Antiplatelet Effects of DMPC-Based Synthetic High-Density Lipoproteins: Exploring Particle Structure and Noncholesterol Efflux Mechanisms

Platelet activation is a key factor in the development of cardiovascular diseases. High-density lipoprotein (HDL) is known for its cardioprotective activities including antithrombotic actions. While HDL mimetics have been explored for their potential to regulate thrombosis, their influence on platelet activity remains unclear. This study explores the capacity of synthetic HDL (sHDL) to modulate platelet function and investigates the underlying mechanisms. We examined the effects of sHDL, formulated with various ApoA1 mimetic peptides (18A, 5A, and 22A) and full-length ApoA1 protein, all complexed with 1,2-dimyristoyl-sn-glycero-3-phosphocholine (DMPC), on platelet function.
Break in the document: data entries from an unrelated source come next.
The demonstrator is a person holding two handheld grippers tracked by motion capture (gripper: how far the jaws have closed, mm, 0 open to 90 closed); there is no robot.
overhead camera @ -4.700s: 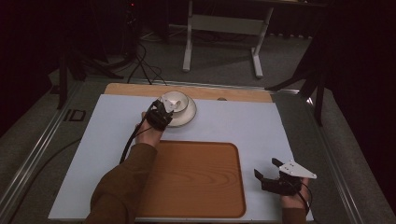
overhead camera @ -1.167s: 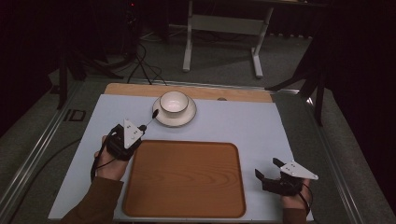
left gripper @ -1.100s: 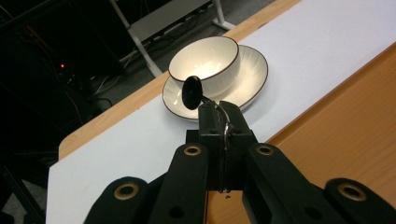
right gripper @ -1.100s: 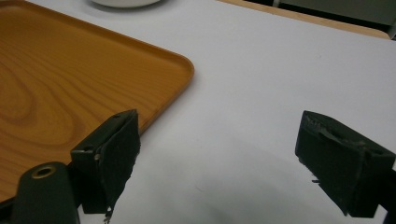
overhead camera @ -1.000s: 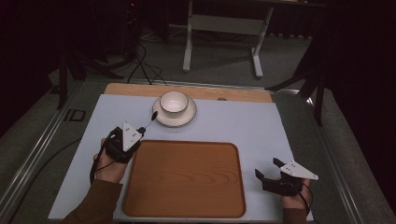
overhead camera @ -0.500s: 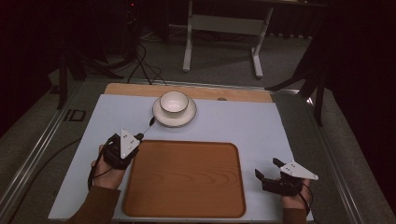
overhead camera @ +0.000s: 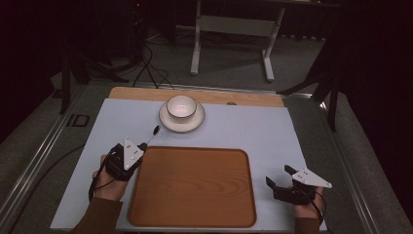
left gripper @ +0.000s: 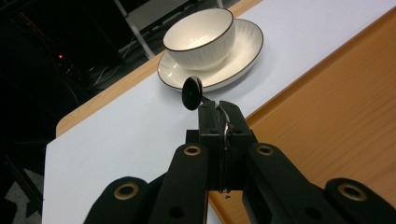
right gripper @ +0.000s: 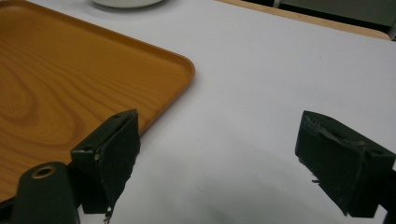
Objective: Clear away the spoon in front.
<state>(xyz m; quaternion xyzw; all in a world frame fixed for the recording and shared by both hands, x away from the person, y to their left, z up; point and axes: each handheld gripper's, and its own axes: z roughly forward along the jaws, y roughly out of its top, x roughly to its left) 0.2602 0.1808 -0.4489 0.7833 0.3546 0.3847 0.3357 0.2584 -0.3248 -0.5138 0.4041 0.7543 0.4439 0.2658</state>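
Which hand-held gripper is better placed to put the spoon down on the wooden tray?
The left hand-held gripper: it is shut on the spoon beside the tray edge. The right hand-held gripper is open and holds nothing.

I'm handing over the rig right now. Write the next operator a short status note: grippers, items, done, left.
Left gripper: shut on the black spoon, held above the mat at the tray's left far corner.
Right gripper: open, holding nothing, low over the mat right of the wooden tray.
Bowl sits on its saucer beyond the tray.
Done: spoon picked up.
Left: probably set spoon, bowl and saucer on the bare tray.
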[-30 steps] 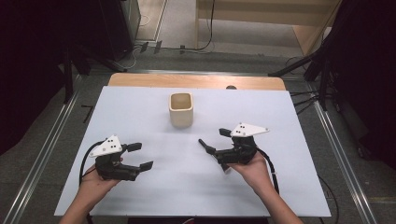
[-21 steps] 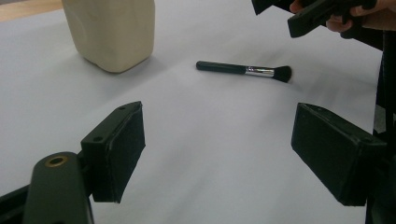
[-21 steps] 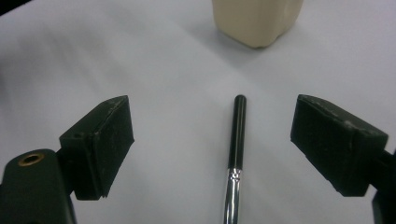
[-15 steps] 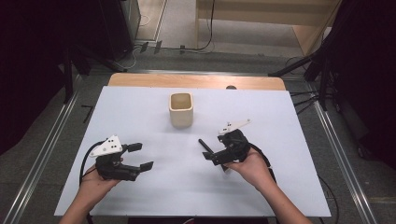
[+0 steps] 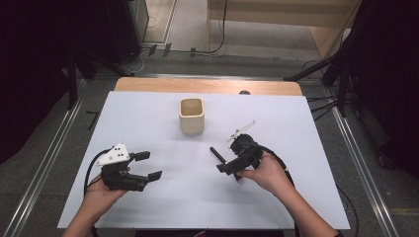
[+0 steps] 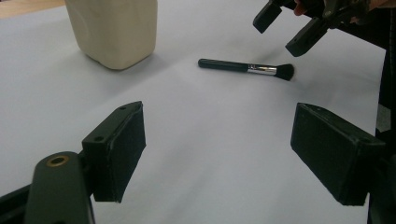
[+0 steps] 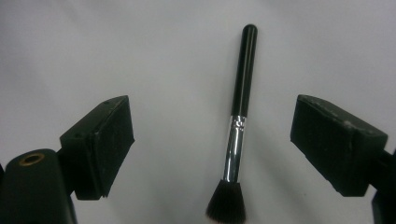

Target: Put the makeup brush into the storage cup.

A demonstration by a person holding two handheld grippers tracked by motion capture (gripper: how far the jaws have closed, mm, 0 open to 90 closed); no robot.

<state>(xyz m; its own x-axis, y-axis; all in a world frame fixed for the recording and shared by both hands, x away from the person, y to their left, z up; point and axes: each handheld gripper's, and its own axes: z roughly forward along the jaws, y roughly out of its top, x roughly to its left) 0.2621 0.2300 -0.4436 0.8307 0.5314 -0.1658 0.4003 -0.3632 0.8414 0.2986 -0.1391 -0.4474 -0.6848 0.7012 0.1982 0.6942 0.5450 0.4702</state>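
My right tongs (image 7: 212, 140) hang spread directly over the brush (image 7: 237, 126), its handle pointing toward the cup (image 5: 191, 116).

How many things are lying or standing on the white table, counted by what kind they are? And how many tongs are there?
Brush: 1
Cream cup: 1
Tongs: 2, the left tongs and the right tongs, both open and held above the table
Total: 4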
DMPC-based sHDL demonstrated pronounced antiplatelet effects across all formulations. Comparison with DMPC micelles showed that all sHDL molecules were more effective, highlighting the crucial role of the protein-phospholipid complex in reducing platelet reactivity. Further analysis revealed that DMPC sHDL dose-dependently inhibited various platelet functions, including aggregation, integrin activation, α-granule secretion, protein kinase C (PKC) activation, and platelet spreading. Mechanistic studies demonstrated that DMPC sHDL’s antiplatelet effects are not entirely dependent on cholesterol efflux, despite effectively reducing total platelet cholesterol. Furthermore, sHDL’s activity was found to be independent of scavenger receptor BI (SR-BI). Notably, inhibition of the CD36 receptor markedly attenuated sHDL’s antiplatelet activity and uptake, suggesting a novel mechanism distinct from that of native HDL. In summary, DMPC sHDL modulates platelet function through a synergistic action between protein and phospholipid components, primarily via CD36 receptor engagement. These insights pave the way for novel antiplatelet therapies utilizing sHDL’s distinct properties.